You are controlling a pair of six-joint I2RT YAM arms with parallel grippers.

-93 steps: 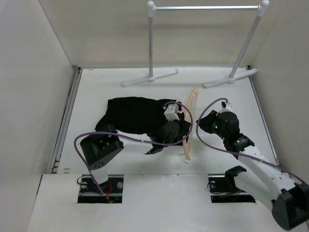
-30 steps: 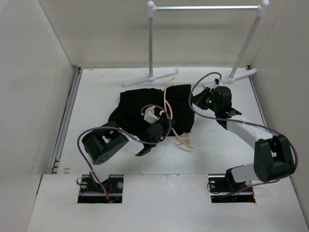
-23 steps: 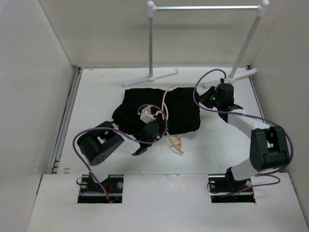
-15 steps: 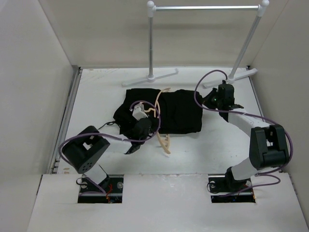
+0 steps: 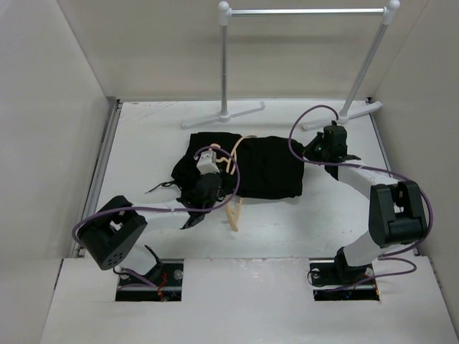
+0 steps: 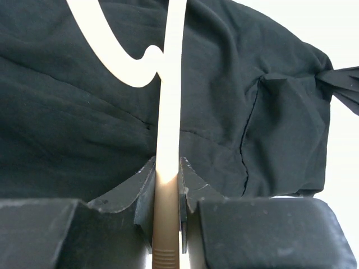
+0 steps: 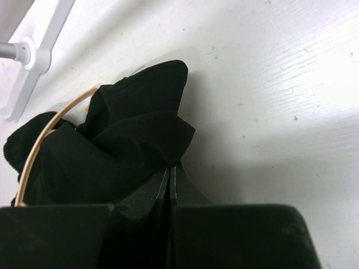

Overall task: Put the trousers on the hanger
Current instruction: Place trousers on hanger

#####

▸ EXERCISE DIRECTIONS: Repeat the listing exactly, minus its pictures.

▸ THE ANSWER:
You are controlling a pair of six-joint I2RT YAM arms with parallel grippers.

-93 steps: 
-30 steps: 
-23 steps: 
-15 steps: 
+0 steps: 
+0 steps: 
+0 steps: 

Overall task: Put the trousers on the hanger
Current instruction: Place trousers on hanger

This exercise requires no further answer.